A team of researchers, including Otago staff and students, have discovered an exciting new fossil at St Bathans in Central Otago: a species of shelduck. The original animal is believed to have been massive, standing at a whopping 70cm. For a duck, that’s pretty tall.
The duck was believed to have lived somewhere between 15-19 million years ago. Dr Nic Rawlence, from the Zoology department, emphasised that the world where giant ducks waddled the earth was vastly different to the Aotearoa we know today. “It was a greenhouse world, with palm trees, coconut trees and eucalypt forests… and a giant lake.” That giant lake, Lake Manuherikia, was believed to have covered at least 3,500 square kilometres, or around the size of six Lake Taupōs.
In what Dr Rawlence called an “Alice in Wonderland” version of our world - “strangely familiar, but with outlandish aspects” - were the tūpuna of familiar animals like kiwi and tuatara, but also flamingos and crocodiles. Cruising around in this humid, almost tropical atmosphere were also at least seven different species of duck - although this specimen was probably the biggest and baddest of them all.
A team including staff and postgrads from Otago’s Zoology, Anatomy and Geology Depts., Massey Uni (in Albany) and Te Papa stumbled upon a bone which “looked like a duck, but not like any duck we know of,” according to Dr Rawlence. “It was a lot bigger, and the proportions were all wrong”.

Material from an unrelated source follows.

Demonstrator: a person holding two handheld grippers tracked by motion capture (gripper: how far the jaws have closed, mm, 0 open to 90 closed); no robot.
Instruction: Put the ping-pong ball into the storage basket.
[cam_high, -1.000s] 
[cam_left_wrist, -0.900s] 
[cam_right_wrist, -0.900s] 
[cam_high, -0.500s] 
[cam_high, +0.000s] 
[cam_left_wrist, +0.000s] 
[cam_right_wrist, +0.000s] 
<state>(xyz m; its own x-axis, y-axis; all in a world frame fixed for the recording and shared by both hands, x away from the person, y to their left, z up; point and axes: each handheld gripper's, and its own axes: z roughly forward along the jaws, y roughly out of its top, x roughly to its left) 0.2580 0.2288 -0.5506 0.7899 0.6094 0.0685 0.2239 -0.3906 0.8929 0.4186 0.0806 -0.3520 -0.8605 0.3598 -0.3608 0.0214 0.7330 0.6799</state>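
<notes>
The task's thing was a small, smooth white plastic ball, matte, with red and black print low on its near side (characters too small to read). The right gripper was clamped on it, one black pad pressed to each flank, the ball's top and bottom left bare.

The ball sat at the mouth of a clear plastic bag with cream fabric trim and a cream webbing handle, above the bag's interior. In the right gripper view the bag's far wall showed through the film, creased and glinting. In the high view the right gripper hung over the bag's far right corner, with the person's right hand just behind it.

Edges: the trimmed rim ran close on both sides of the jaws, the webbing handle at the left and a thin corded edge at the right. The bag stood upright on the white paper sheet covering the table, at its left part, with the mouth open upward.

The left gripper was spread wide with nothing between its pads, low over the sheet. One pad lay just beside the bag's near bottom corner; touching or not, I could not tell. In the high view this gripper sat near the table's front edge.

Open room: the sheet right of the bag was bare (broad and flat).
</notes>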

Further investigation unearthed that it was indeed a new species of duck, and while Dr Rawlence was keen to emphasise that they were “still processing through the material we’ve excavated,” they know enough to make a few assumptions about what these ducks would be like.
A bit like the shelducks we know and love around campus today, they would be “most happy to be on the ground, grazing on grass,” although they would also be “quite happy in the water”. However, don’t let this seemingly docile behaviour fool you: despite it being too early to determine whether they would have alpha-ed over the six other species of duck around at the time, “knowing the shelducks we see today, this was probably a duck you don’t want to mess with,” warned Dr Rawlence.
He spoiled Critic’s fantasies of using these fossils as the foundation for a new Jurassic Duck Park, warning that “there wouldn’t be enough genetic material to bring it back. The current record [for extracting genetic material from fossils] is around 1.2 million years… any traces of genetic material would be gone by now.”
Discovering a new species meant he also has first dibs on naming it, and rather wholesomely, he decided to name it after his mum, Catriona. “My mum inspired my love of natural history… Mum loved hearing stories of my outdoor adventures, wanting full reports
on what had been found – she would have been excited by this discovery.” The prospect of having a giant duck named after us is what gets Critic up in the morning.
If discovering giant ducks is what gets you up in the morning too, Dr Rawlence encouraged students to “take a Zoology or Geology degree, or even both,” and emphasised that their “researchers, including myself, would welcome any postgrads. We’ve got plenty of projects”.